* _Task objective_:
Every line of the listing is to be returned exactly as given.

* _The data_:
* * * *

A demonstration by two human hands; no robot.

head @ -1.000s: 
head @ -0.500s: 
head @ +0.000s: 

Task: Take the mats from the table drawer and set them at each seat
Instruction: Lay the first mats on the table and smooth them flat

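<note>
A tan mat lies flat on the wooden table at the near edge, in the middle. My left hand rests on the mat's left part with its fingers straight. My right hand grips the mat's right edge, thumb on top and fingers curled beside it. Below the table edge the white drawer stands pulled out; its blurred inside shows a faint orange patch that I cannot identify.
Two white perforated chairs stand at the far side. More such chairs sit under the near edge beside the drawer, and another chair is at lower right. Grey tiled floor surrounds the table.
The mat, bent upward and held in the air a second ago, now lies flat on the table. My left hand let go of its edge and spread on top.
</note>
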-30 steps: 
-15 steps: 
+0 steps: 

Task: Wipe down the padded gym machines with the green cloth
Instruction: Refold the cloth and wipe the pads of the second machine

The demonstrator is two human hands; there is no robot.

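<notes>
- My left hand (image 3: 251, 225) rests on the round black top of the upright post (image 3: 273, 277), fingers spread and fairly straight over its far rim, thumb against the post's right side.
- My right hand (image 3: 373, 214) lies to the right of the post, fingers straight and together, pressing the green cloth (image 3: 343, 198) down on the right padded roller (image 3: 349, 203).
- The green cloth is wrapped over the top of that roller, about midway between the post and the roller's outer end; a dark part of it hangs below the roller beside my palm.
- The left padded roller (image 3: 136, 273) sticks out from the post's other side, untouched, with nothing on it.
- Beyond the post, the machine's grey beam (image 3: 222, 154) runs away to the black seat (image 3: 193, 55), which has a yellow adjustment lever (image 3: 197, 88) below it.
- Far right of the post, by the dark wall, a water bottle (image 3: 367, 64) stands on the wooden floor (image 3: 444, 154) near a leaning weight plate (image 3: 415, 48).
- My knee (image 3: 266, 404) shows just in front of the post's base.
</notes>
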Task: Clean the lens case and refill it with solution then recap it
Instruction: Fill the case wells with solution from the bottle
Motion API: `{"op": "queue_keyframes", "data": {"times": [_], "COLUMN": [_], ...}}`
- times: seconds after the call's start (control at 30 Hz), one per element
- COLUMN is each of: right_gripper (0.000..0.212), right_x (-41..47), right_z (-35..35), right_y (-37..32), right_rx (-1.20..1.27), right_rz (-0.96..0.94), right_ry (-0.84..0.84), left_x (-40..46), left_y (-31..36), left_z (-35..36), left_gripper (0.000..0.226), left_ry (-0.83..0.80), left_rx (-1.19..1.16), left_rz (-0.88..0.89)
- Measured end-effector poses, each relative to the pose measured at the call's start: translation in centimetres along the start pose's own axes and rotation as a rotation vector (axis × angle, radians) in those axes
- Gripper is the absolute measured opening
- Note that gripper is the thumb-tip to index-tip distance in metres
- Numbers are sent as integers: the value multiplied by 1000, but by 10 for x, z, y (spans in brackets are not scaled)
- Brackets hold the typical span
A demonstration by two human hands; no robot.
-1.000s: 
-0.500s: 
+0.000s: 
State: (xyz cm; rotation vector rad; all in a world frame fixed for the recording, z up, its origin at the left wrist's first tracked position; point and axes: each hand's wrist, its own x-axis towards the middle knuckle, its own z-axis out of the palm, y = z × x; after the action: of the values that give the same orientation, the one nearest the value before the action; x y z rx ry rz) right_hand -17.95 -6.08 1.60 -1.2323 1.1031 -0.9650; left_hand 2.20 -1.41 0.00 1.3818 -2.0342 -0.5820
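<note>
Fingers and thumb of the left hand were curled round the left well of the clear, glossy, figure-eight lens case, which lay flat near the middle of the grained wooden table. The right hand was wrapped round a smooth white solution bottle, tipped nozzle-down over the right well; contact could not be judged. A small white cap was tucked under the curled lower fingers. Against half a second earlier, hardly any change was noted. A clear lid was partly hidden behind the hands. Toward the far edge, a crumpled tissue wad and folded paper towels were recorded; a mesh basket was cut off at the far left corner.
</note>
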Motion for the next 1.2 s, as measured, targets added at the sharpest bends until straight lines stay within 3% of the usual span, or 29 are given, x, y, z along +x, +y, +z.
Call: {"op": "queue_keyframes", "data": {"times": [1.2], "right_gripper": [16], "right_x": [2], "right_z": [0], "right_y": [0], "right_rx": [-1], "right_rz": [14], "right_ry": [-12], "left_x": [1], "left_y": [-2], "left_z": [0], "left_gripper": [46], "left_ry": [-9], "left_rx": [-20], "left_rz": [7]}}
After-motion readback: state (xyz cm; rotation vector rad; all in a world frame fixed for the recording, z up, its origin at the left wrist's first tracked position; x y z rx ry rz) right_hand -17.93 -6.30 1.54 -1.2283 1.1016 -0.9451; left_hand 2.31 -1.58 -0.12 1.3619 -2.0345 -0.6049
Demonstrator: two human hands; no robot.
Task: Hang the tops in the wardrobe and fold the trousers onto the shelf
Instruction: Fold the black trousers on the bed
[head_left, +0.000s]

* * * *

* _Output_:
A demonstration by two human hands; no robot.

head @ -1.000s: 
head @ -0.500s: 
head @ +0.000s: 

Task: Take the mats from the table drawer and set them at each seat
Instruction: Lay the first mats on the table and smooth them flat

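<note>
A tan mat lies flat on the wooden table at the near edge, in the middle. My left hand rests on the mat's left part with its fingers straight. My right hand grips the mat's right edge, thumb on top and fingers curled beside it. Below the table edge the white drawer stands pulled out; its blurred inside shows a faint orange patch that I cannot identify.
Two white perforated chairs stand at the far side. More such chairs sit under the near edge beside the drawer, and another chair is at lower right. Grey tiled floor surrounds the table.
The mat, bent upward and held in the air a second ago, now lies flat on the table. My left hand let go of its edge and spread on top.
</note>
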-30 steps: 
-15 steps: 
+0 steps: 

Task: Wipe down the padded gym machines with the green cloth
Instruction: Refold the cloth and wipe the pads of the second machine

The demonstrator is two human hands; there is no robot.

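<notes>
- My left hand (image 3: 251, 225) rests on the round black top of the upright post (image 3: 273, 277), fingers spread and fairly straight over its far rim, thumb against the post's right side.
- My right hand (image 3: 373, 214) lies to the right of the post, fingers straight and together, pressing the green cloth (image 3: 343, 198) down on the right padded roller (image 3: 349, 203).
- The green cloth is wrapped over the top of that roller, about midway between the post and the roller's outer end; a dark part of it hangs below the roller beside my palm.
- The left padded roller (image 3: 136, 273) sticks out from the post's other side, untouched, with nothing on it.
- Beyond the post, the machine's grey beam (image 3: 222, 154) runs away to the black seat (image 3: 193, 55), which has a yellow adjustment lever (image 3: 197, 88) below it.
- Far right of the post, by the dark wall, a water bottle (image 3: 367, 64) stands on the wooden floor (image 3: 444, 154) near a leaning weight plate (image 3: 415, 48).
- My knee (image 3: 266, 404) shows just in front of the post's base.
</notes>
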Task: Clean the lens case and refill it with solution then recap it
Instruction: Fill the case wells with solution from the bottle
Motion API: `{"op": "queue_keyframes", "data": {"times": [_], "COLUMN": [_], ...}}`
- times: seconds after the call's start (control at 30 Hz), one per element
- COLUMN is each of: right_gripper (0.000..0.212), right_x (-41..47), right_z (-35..35), right_y (-37..32), right_rx (-1.20..1.27), right_rz (-0.96..0.94), right_ry (-0.84..0.84), left_x (-40..46), left_y (-31..36), left_z (-35..36), left_gripper (0.000..0.226), left_ry (-0.83..0.80), left_rx (-1.19..1.16), left_rz (-0.88..0.89)
- Measured end-effector poses, each relative to the pose measured at the call's start: translation in centimetres along the start pose's own axes and rotation as a rotation vector (axis × angle, radians) in those axes
- Gripper is the absolute measured opening
- Note that gripper is the thumb-tip to index-tip distance in metres
- Numbers are sent as integers: the value multiplied by 1000, but by 10 for x, z, y (spans in brackets are not scaled)
- Brackets hold the typical span
A demonstration by two human hands; no robot.
-1.000s: 
-0.500s: 
+0.000s: 
State: (xyz cm; rotation vector rad; all in a world frame fixed for the recording, z up, its origin at the left wrist's first tracked position; point and axes: each hand's wrist, its own x-axis towards the middle knuckle, its own z-axis out of the palm, y = z × x; after the action: of the values that give the same orientation, the one nearest the value before the action; x y z rx ry rz) right_hand -17.95 -6.08 1.60 -1.2323 1.1031 -0.9650; left_hand 2.20 -1.41 0.00 1.3818 -2.0342 -0.5820
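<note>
Fingers and thumb of the left hand were curled round the left well of the clear, glossy, figure-eight lens case, which lay flat near the middle of the grained wooden table. The right hand was wrapped round a smooth white solution bottle, tipped nozzle-down over the right well; contact could not be judged. A small white cap was tucked under the curled lower fingers. Against half a second earlier, hardly any change was noted. A clear lid was partly hidden behind the hands. Toward the far edge, a crumpled tissue wad and folded paper towels were recorded; a mesh basket was cut off at the far left corner.
</note>
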Motion for the next 1.2 s, as measured, targets added at the sharpest bends until straight lines stay within 3% of the usual span, or 29 are given, x, y, z along +x, +y, +z.
Call: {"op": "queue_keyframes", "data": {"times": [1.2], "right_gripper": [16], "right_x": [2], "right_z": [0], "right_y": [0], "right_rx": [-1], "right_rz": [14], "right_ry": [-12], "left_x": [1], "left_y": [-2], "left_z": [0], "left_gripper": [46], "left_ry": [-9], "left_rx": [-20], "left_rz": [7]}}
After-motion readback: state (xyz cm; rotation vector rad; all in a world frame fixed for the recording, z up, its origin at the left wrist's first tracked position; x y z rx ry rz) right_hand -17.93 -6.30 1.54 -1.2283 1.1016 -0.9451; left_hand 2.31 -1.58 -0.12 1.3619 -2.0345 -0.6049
Demonstrator: two human hands; no robot.
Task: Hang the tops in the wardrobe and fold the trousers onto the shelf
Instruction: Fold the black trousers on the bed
[head_left, +0.000s]

No more output will be produced for this exercise.